Exercise details. The answer is the data repeated in full, with no pictures included.

Given material.
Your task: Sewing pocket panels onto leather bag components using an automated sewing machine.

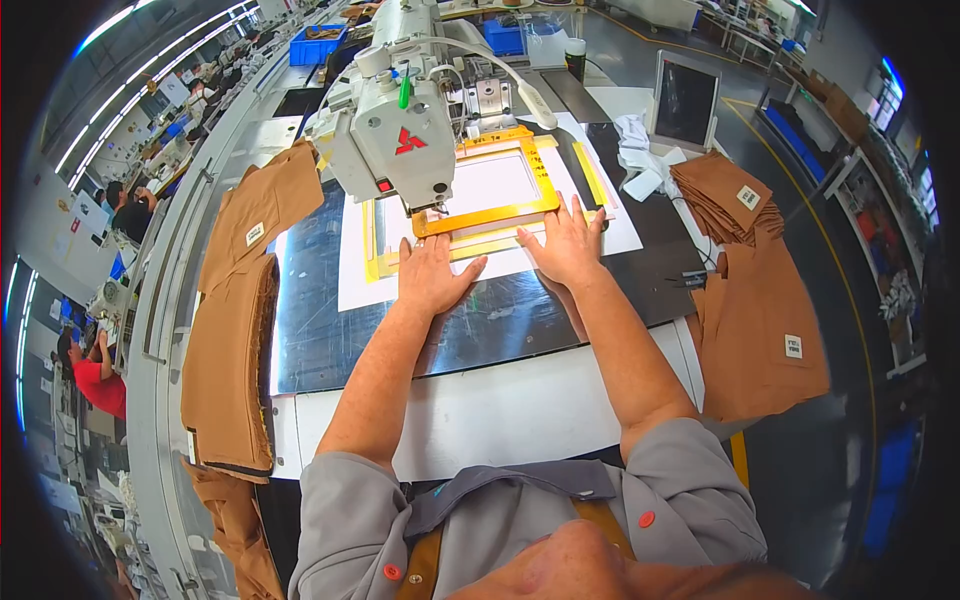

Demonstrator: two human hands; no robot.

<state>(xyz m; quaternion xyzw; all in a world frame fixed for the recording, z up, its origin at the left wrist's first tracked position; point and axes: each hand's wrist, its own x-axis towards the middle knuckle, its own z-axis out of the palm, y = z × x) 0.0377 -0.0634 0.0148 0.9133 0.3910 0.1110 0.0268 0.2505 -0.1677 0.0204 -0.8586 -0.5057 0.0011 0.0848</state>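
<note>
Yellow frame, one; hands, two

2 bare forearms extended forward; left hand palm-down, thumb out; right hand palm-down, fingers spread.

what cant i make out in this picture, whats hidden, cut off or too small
All in the head view:
Left side of the orange frame: hidden by the white machine head.
Palms of the left hand and right hand: turned down, out of sight.
Lower end of the brown cloth at lower left: cut off by the lower edge.
What the worker in red handles: too small.
</note>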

Expected answer.
Your task: Sewing pocket panels onto leather bag components using an automated sewing machine.


Demonstrator: two human hands; no robot.

<state>(xyz m; quaternion xyzw; all in a world frame fixed for the recording, z up, its origin at the left wrist's first tracked position; point and axes: each hand's wrist, its own x-axis towards the middle knuckle, its own z-axis out of the palm, y = z × x) 0.0377 -0.0634 0.0148 0.9133 0.3910 0.1110 0.0268 0.2505 -0.1677 0.0204 -0.8586 -0.5057 0.0011 0.0848</state>
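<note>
Yellow frame, one; hands, two

2 bare forearms extended forward; left hand palm-down, thumb out; right hand palm-down, fingers spread.

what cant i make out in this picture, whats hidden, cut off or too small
All in the head view:
Left side of the orange frame: hidden by the white machine head.
Palms of the left hand and right hand: turned down, out of sight.
Lower end of the brown cloth at lower left: cut off by the lower edge.
What the worker in red handles: too small.
</note>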

Nothing else is needed to complete the answer.